More and more marketers are pulling their advertisements from X, exacerbating the obstacles that the company is facing, fortunately within the crucial holiday season.
Earlier this month, several top brands revealed that they were halting their X advertisements due to concerns that their promotions were appearing alongside offensive content in the app. After a report by Media Matters published on November 17th found that IBM’s X advertisements were running alongside material “promoting Adolf Hitler and the Nazi Party,” IBM became the first major brand to withdraw its X ad spend.
On the same day, X owner Elon Musk shared an anti-Semitic conspiracy theory through his X account, prompting even more brands to pause their X campaigns, including Apple, Lionsgate, Disney, and others.
Musk and his team have filed a lawsuit against Media Matters, hoping to prove that its research was flawed and biased against the platform. However, another report from NewsGuard has supported Media Matters’ findings, leading to another group of advertisers pulling their spending from the app.
According to the New York Times, the growing advertiser boycott is set to cost X approximately $75 million in ad revenue this year, further impacting its bottom line. This will disrupt X’s optimistic forecast of returning to profitability in early 2024, a forecast that was already unlikely based on X’s earnings and expenses.

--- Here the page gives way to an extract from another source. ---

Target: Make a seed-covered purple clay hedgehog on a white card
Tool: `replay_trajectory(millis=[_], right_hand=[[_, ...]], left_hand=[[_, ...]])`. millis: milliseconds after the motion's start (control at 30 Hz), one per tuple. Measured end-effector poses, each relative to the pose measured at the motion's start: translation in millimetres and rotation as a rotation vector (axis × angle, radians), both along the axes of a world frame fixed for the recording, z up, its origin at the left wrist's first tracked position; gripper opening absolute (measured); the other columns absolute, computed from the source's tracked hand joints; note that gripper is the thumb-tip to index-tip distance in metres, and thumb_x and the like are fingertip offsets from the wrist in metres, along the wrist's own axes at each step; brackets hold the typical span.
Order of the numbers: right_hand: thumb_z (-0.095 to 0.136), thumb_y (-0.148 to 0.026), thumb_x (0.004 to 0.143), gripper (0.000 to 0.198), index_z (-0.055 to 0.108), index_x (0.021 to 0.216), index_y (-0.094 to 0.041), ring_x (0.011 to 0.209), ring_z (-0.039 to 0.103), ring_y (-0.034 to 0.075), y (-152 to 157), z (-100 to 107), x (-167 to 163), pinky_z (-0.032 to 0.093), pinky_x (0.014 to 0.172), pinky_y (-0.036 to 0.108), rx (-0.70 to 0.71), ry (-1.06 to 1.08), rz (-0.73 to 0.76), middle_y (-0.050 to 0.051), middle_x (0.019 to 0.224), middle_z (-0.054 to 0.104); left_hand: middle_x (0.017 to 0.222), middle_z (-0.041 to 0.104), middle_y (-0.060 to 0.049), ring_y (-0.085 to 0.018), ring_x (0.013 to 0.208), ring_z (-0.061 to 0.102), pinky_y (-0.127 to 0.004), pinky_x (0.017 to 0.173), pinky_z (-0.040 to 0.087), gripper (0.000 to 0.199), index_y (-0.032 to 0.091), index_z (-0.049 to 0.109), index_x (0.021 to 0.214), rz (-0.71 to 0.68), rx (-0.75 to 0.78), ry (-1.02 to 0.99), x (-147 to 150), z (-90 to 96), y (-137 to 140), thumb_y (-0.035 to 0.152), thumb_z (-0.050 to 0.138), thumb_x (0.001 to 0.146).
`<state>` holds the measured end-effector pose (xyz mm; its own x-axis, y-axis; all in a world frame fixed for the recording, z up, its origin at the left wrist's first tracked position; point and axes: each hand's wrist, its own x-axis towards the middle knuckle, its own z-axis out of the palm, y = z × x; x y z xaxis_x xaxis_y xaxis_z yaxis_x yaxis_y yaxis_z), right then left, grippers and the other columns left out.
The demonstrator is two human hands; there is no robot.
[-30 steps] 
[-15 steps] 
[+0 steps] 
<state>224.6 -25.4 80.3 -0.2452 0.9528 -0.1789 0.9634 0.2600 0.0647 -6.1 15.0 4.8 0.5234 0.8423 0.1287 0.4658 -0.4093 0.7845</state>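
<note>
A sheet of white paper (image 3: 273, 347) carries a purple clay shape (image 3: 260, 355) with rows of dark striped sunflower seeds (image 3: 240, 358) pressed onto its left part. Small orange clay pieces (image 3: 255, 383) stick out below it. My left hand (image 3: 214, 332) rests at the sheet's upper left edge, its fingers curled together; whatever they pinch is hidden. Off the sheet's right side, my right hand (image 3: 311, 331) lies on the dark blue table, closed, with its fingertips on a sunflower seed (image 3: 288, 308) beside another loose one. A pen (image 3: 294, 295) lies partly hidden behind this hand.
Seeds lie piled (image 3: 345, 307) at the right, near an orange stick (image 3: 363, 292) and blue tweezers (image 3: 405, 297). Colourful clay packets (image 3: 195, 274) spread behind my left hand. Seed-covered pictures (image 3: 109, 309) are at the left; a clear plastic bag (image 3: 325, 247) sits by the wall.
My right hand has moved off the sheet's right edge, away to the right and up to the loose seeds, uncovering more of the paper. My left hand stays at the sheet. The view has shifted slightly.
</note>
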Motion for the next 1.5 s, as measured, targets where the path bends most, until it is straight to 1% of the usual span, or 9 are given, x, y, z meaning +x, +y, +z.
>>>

Musk has estimated that X’s ad revenue is down around 50% overall year-over-year, meaning the platform could have obtained around $2 billion in ad revenue for 2023 if it followed previous trends from 2022. This forecast doesn’t take into account other sources of income, such as subscriptions and data licensing, but X had been aiming for around $2.6 billion for the full year, mainly from advertisements despite its focus on other components.
X’s expenses are currently estimated to be around $2 billion to $2.8 billion per year. Looking at these figures, it’s clear where X’s previous predictions of returning to profitability were coming from.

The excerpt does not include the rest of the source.